Rails.application.routes.draw do
get '/help', to: 'pages#help', as: 'help'
get '/privacy', to: 'pages#privacy', as: 'privacy_policy'
resources :articles do
get :preview, on: :member, as: :preview
end
end
This generates helpers like help_path, privacy_policy_path, and preview_article_path(@article). You can also use the _url variant for the full URL including the domain.
In your views and controllers:
<%= link_to 'Help', help_path %>
<%= link_to 'Privacy Policy', privacy_policy_url %>
<%= link_to 'Preview', preview_article_path(@article) %>
Route Globbing and Redirects
Route globbing captures multiple path segments into a single parameter:
get '/files/*path', to: 'files#show'
A request to /files/documents/reports/budget.pdf sets params[:path] to documents/reports/budget.pdf.
You can also create redirects directly in your routes:
Rails.application.routes.draw do
get '/old-page', to: redirect('/new-page')
get '/docs/:section', to: redirect { |params, request| "/guides/#{params[:section]}" }
get '/legacy', to: redirect('https://legacy.example.com', status: 301)
end
Redirects are useful for maintaining backward compatibility when you change your URL structure.

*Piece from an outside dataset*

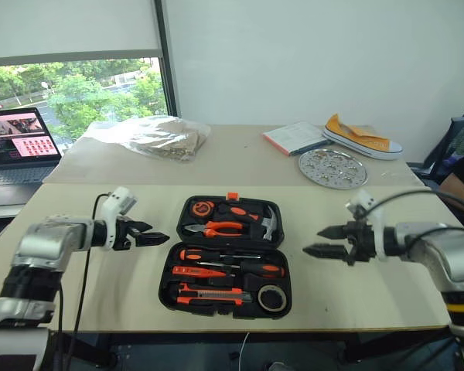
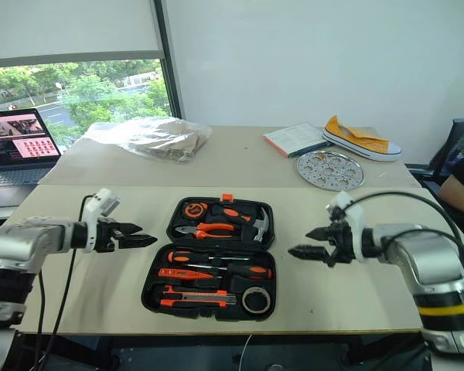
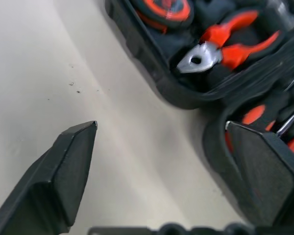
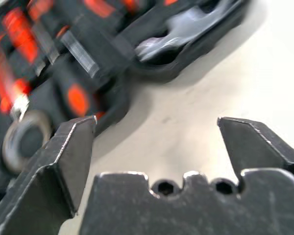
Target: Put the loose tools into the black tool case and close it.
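Between both pincers, open tool case (image 1: 226, 256)

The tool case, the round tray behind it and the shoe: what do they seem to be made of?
Tool case: likely moulded plastic, matte black, with rounded corners and shaped slots.
Round tray: probably metal, grey and slightly shiny, with a perforated pattern.
Shoe: apparently yellow canvas on a white rubber-like sole; the fabric is a guess at this distance.

Beige table (image 1: 100, 290): open black tool case (image 1: 226, 255) centre; nothing else near.
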Motion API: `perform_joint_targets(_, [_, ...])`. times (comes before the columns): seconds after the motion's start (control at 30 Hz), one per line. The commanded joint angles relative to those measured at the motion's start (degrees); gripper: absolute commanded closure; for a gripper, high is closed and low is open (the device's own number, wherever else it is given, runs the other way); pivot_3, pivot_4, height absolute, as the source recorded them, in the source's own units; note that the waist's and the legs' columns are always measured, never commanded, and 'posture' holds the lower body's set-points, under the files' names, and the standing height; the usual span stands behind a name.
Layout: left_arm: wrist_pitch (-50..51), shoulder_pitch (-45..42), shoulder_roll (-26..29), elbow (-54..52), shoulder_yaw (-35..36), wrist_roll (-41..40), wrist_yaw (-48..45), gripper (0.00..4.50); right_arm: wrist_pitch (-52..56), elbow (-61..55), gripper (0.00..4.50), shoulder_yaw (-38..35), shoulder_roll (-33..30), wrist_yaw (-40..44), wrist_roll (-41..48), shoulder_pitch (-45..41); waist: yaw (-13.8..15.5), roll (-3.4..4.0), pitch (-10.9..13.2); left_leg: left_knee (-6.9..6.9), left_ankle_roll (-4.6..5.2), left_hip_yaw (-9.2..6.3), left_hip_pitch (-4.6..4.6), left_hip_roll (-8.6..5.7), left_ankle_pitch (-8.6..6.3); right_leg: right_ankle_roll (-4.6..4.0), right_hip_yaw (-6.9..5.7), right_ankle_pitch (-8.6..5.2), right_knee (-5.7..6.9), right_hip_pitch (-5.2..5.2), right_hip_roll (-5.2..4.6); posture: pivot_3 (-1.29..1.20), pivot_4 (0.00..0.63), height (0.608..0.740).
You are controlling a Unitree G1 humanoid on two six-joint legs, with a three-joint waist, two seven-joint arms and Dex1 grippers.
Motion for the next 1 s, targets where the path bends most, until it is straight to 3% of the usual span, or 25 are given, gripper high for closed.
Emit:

When to Use RESTful vs Custom Routes
RESTful routes work well for resource-based features that follow the Create-Read-Update-Delete pattern. They provide a consistent interface that other developers understand, and they integrate with Rails conventions and helpers.
Custom routes are appropriate for non-resource features like search, authentication callbacks, or one-off pages. Use custom routes when REST doesn’t fit your use case, but avoid overusing them—too many custom routes can make your application harder to understand.
Summary
Rails routing maps incoming HTTP requests to controller actions. The resources method generates RESTful routes automatically. Custom routes with get, post, and other HTTP verb methods handle non-standard URLs. Route constraints let you restrict matching based on subdomains, formats, or custom logic. Named routes create helpful helper methods for your views and controllers.
Understanding routing is foundational to Rails development. The routes file is the entry point for your application’s URL structure—spend time designing it thoughtfully.